Será melhor esclarecermos as coisas: uma coisa é ciência e outra é fé. A crença numa entidade inteligente criadora do universo e da vida é um assunto religioso, de fé. Não o questiono, pois a fé tem que ver com a consciência de cada um. Em ciência não há recurso a um ser inteligente. Criam-se modelos para tentar explicar as observações. Enquanto os modelos conseguirem explicar as observações e até possibilitarem prever resultados de experiências, serão válidos. Quando deixam de explicar as observações, fica-se num impasse mas recorre-se a outro modelo (nunca a Deus). É verdade que os modelos científicos não são perfeitos, mas daí a ver neles Deus (criacionismo) vai uma grande diferença.

O que me assusta nisto tudo não é os dados científicos serem discutidos e até rebatidos. É, sim, a classificação do criacionismo como algo cientificamente válido como parece ser a atitude de João Miranda. Daqui até começarem a fazer pressão para que o criacionismo seja ensinado nas aulas de ciências, é só um passo.
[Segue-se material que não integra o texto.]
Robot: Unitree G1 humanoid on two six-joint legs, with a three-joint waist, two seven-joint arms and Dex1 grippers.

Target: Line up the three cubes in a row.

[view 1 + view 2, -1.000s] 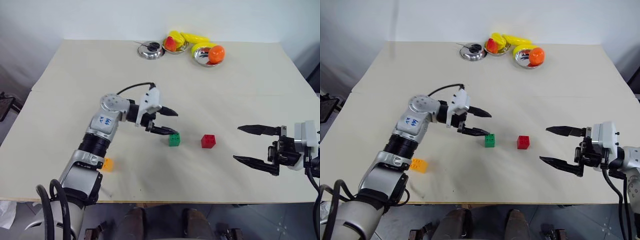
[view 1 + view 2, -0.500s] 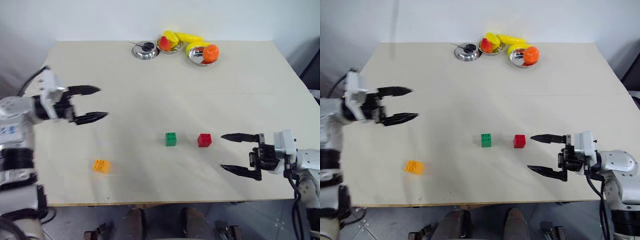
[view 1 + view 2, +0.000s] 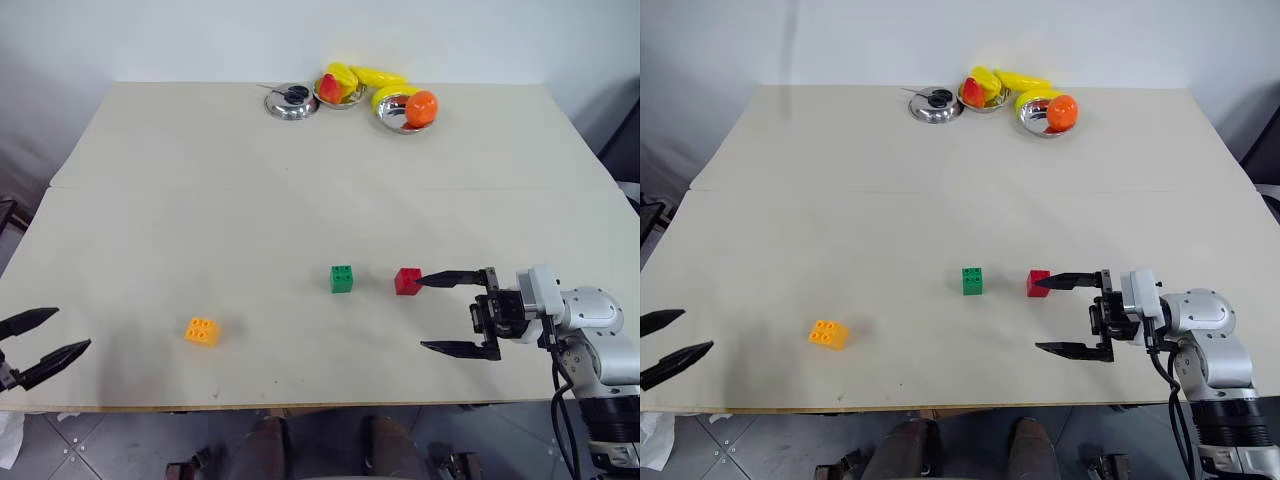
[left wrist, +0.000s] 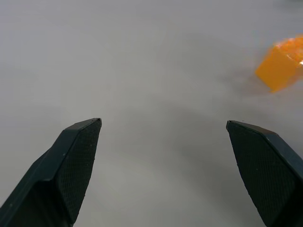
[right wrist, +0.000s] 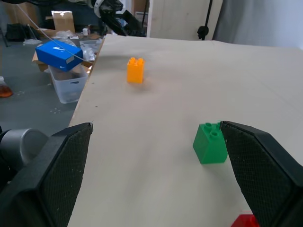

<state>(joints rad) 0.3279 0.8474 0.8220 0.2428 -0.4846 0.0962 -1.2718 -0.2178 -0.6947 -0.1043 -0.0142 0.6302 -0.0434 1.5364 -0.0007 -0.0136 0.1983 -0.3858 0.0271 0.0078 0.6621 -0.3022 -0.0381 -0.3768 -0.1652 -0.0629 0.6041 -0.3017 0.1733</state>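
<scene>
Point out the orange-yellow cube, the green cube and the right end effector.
orange-yellow cube [image 3: 202,331], left eye view, on its studded top.
green cube [image 3: 342,278], left eye view, on its studded top.
right end effector [image 3: 446,313], left eye view, midway between its open fingertips.

A beige table [image 3: 200,180] carries three cubes [image 3: 342,279] and steel bowls [image 3: 290,103] of fruit.

Your pale beige table [image 3: 300,180] carries three small steel bowls at its far edge: one [image 3: 291,102] with a dark object inside, one [image 3: 340,90] holding red and yellow fruit, one [image 3: 405,113] holding an orange fruit [image 3: 421,103] beside a yellow banana [image 3: 382,75]. On the floor beyond, you see a blue box [image 5: 58,53] atop a clear plastic bin [image 5: 67,81].
</scene>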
Se me impuserem isso, desobedeço ou emigro.

sexta-feira, setembro 08, 2006

"Vale a pena ir seguindo o caso"

É assim que termina a crónica de hoje (sexta-feira, dia 8) de Vasco Pulido Valente no Público dedicada à discussão do criacionismo promovida pelo Papa Bento XVI. Estava convencido de que este fosse um problema exclusivo dos EUA em que conceituados cientistas e sociedades científicas travam uma batalha contra o ensino do desígnio inteligente em aulas de ciência. Esta iniciativa papal poderá dar força a alguma espécie de movimento de pressão para que se comece a questionar o ensino de ciência nas nossas escolas. A avaliar pelo artigo, no mesmo jornal, de Jónatas Machado, o poder de argumentação retórica na negação do método científico é grande. Numa sociedade em que abunda iliteracia e desinteresse pela ciência como a nossa, o criacionismo pode ir ganhando terreno. O artigo de J. Machado é um exemplo típico na defesa do desígnio inteligente. A explicação de todas as observações sobre história natural (registo fóssil, homologia de sequências de genes e proteínas entre seres vivos, por exemplo) com base num modelo que não pode ser testado (ser superior inteligente que criou e supervisiona a evolução), tem sido refutada desde há algumas décadas por Karl Popper. Não vale a pena refutar ponto a ponto as barbaridades científicas do artigo mas há uma frase de J. Machado que diz tudo: "As mutações e a selecção natural operam em informação preexistente, estando longe de explicar a origem da vida e a transformação de moléculas em pessoas" (o negrito é meu). Parece-me ver aqui implícito um vazio existencial pelo facto de nós, humanos, afinal podermos ser constituidos por matéria que também faz parte do resto do universo.

É perigoso este discurso dogmático embrulhado em argumentação científica manhosa (em que não faltam expressões típicas da gíria científica; fica bem).
Vasco Pulido Valente tem razão: "Vale a pena ir seguindo o caso".